Папа сел на край кровати, как был голый – он всегда спал без всего и Колю приучил спать нагим при любой температуре, мама – в длинной ночной рубашке рядом с ним, и так сидели они долго и молча, одинаково сложив руки на коленях. Были слышны тяжелые шаги в коридоре, потом квартира затихла, и Николеньке даже показалось, что ему всё это приснилось. Правда, дядю Сему – «разведчика», веселого, говорливого, краснощекого, страдающего одышкой и потерявшего ногу в немецком тылу соседа из крайней комнаты, что около умывальника, он больше никогда не видел.

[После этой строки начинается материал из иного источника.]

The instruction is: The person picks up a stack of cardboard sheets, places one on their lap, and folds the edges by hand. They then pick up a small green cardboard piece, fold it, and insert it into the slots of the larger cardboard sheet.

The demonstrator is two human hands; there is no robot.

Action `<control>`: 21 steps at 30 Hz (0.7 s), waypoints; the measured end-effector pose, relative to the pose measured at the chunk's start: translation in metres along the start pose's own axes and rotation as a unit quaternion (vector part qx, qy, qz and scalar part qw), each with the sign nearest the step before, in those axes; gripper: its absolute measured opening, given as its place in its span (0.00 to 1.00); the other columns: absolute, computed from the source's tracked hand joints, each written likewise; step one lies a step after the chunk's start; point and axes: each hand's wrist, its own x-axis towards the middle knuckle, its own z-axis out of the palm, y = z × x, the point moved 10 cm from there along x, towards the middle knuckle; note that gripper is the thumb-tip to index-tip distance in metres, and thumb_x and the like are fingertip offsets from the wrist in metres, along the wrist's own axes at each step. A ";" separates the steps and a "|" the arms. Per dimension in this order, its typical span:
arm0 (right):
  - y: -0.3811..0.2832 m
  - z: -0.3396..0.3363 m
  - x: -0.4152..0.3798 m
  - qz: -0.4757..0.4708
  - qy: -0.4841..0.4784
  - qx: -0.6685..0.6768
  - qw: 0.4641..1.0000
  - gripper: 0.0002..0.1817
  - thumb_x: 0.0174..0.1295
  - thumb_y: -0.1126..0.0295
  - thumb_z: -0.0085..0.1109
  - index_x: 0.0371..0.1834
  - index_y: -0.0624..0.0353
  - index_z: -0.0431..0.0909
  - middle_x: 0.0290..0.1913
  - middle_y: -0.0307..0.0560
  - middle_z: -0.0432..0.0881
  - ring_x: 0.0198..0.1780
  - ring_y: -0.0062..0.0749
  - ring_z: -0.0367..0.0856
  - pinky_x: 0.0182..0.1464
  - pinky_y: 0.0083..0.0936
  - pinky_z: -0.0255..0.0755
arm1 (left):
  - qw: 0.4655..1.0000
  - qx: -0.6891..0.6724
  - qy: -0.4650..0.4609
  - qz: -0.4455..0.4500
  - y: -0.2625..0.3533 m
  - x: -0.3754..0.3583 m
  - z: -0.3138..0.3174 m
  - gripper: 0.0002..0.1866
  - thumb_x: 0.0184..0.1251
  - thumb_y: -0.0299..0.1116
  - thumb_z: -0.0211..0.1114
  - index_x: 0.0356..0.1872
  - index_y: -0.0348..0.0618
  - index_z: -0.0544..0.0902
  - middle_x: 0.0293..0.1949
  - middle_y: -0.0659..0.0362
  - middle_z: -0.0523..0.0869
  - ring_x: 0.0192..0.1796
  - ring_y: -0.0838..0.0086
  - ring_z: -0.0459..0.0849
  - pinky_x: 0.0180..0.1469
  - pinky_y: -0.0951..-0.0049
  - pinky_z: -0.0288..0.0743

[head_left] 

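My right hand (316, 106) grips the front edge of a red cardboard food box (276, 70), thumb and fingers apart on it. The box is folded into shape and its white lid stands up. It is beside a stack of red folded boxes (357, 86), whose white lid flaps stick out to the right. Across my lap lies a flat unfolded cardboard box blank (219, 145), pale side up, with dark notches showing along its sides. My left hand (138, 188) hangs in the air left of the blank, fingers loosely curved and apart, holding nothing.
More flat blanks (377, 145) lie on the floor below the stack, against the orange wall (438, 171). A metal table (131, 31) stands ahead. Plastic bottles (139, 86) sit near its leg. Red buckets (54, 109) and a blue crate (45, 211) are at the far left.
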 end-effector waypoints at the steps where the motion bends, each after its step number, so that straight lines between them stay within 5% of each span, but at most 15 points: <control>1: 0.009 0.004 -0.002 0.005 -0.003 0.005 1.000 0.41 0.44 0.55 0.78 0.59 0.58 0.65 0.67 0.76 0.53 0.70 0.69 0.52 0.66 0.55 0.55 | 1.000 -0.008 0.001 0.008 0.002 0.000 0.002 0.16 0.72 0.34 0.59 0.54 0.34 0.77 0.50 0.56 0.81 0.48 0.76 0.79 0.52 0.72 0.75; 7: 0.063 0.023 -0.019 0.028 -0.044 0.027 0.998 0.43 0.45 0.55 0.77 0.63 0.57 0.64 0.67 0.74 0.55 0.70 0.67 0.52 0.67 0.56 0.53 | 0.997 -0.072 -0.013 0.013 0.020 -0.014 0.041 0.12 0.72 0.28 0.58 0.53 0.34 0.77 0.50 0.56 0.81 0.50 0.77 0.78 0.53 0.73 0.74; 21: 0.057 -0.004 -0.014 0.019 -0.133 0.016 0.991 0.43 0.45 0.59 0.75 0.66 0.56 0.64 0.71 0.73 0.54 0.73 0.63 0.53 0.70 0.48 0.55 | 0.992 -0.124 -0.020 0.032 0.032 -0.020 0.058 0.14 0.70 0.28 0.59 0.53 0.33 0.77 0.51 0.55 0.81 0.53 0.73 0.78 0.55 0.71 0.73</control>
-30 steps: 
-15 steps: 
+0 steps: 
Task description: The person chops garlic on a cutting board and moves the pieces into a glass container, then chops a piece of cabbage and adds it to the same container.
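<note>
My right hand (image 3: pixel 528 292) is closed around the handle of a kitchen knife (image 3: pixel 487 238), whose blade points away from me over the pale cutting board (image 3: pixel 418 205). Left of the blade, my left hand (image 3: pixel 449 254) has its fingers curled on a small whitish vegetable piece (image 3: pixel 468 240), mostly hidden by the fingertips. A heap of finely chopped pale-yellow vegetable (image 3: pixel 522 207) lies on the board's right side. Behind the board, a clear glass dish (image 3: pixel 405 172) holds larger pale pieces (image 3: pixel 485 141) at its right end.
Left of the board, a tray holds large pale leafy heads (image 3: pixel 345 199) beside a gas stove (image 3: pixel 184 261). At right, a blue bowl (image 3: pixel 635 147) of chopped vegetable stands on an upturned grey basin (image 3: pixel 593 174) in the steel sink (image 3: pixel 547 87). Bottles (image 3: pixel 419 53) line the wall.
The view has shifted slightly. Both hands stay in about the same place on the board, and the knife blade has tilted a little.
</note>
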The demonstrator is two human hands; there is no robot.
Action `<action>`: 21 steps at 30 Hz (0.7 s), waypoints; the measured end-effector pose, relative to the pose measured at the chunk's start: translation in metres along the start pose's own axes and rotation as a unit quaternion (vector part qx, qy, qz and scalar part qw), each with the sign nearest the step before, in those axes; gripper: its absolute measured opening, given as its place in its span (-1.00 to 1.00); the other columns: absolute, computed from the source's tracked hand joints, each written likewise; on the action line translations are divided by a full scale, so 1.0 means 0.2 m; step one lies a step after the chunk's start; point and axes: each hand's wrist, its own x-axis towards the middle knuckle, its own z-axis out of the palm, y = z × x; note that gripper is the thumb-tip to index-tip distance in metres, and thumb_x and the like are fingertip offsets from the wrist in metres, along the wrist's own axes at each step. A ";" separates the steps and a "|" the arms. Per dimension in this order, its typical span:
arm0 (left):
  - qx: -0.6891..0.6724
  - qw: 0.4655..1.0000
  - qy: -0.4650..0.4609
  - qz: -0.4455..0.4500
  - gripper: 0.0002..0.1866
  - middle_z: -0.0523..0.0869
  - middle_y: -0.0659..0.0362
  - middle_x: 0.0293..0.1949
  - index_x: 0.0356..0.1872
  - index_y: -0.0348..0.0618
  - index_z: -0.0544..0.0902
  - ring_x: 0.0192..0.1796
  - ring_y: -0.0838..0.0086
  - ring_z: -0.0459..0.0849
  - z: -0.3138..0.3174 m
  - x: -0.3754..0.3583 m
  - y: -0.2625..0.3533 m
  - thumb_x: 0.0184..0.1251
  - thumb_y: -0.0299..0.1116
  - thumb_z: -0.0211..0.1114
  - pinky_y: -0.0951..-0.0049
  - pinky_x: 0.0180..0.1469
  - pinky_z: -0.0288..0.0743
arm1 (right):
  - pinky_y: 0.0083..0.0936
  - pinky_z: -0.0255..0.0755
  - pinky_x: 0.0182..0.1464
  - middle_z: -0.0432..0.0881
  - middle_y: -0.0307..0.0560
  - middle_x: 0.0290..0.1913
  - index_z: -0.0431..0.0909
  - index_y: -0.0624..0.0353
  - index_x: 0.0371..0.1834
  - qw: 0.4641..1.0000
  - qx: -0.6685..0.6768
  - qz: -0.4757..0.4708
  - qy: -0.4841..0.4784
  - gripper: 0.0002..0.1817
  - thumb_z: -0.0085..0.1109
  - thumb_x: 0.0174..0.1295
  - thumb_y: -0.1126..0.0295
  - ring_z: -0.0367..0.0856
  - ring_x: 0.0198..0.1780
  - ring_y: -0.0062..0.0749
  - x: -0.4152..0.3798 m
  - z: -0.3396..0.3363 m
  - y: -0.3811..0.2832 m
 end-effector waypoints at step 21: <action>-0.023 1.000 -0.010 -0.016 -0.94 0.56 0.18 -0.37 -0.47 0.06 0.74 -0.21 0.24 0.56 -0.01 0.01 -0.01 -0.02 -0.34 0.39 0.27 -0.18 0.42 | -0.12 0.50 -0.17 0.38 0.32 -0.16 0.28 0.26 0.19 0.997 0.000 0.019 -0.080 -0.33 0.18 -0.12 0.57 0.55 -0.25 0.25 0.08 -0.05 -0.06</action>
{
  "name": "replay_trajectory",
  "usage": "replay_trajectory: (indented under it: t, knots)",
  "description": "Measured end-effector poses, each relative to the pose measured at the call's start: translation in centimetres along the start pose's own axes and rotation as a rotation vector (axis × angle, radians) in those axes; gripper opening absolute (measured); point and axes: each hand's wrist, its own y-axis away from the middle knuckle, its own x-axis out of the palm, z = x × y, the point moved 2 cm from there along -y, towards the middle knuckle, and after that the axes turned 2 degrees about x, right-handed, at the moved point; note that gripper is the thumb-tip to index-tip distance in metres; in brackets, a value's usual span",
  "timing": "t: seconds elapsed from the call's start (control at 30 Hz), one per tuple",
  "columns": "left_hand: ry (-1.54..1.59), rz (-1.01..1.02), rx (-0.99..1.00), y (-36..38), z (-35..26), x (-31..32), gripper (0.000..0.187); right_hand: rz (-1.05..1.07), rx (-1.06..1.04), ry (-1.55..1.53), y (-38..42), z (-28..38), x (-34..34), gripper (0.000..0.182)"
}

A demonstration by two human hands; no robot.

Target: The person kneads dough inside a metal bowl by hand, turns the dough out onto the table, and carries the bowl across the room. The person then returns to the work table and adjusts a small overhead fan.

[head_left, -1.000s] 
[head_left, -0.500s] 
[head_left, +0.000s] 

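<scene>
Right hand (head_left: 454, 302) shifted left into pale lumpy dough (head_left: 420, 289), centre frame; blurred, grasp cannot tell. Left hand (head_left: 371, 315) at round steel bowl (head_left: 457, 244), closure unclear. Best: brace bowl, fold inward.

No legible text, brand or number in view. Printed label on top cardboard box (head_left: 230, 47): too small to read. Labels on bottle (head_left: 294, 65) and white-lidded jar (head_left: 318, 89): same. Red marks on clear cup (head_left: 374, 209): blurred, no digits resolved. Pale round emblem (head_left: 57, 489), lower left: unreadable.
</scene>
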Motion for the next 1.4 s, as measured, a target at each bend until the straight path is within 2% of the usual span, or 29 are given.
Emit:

Два других раза он проснулся от шепота. И оба раза ничего не понял, но разволновался, особенно в первый раз – он даже испугался, а пугался он редко, так как рос смелым мальчиком, но тогда он подумал, что сердце может выскочить из груди, так оно сильно колотилось. Было темно, и он ничего не видел. Но слышал.

– Сань, не надо.

– Ну, перестань.

– Сань, он услышит.

– Да он спит, как убитый.

– Ой, ну что ты делаешь.

– Возьми в руку. Вот так. Умница.

– Господи, ой…

– Тебе хорошо? Повернись. Вот так.

– О-о-ё…

Мама тихонько, в такт поскрипыванию кровати стонала, видимо, уткнувшись лицом в подушку, и Кока понимал, что папа маму обижает, делает что-то нехорошее, так как он – их единственный и любимый сын не должен это видеть. Он даже хотел вскочить и кинуться маму защищать, но что-то удержало его, и он услышал мамин шепот:

– Еще, еще.

– Прогнись. Вот так. Умница.

– Больше не могу. Я закричу.

– В подушку. В подушку. О… Какая ты сладкая. Подними ногу…

– Ну, давай, давай… В меня. Я так хочу.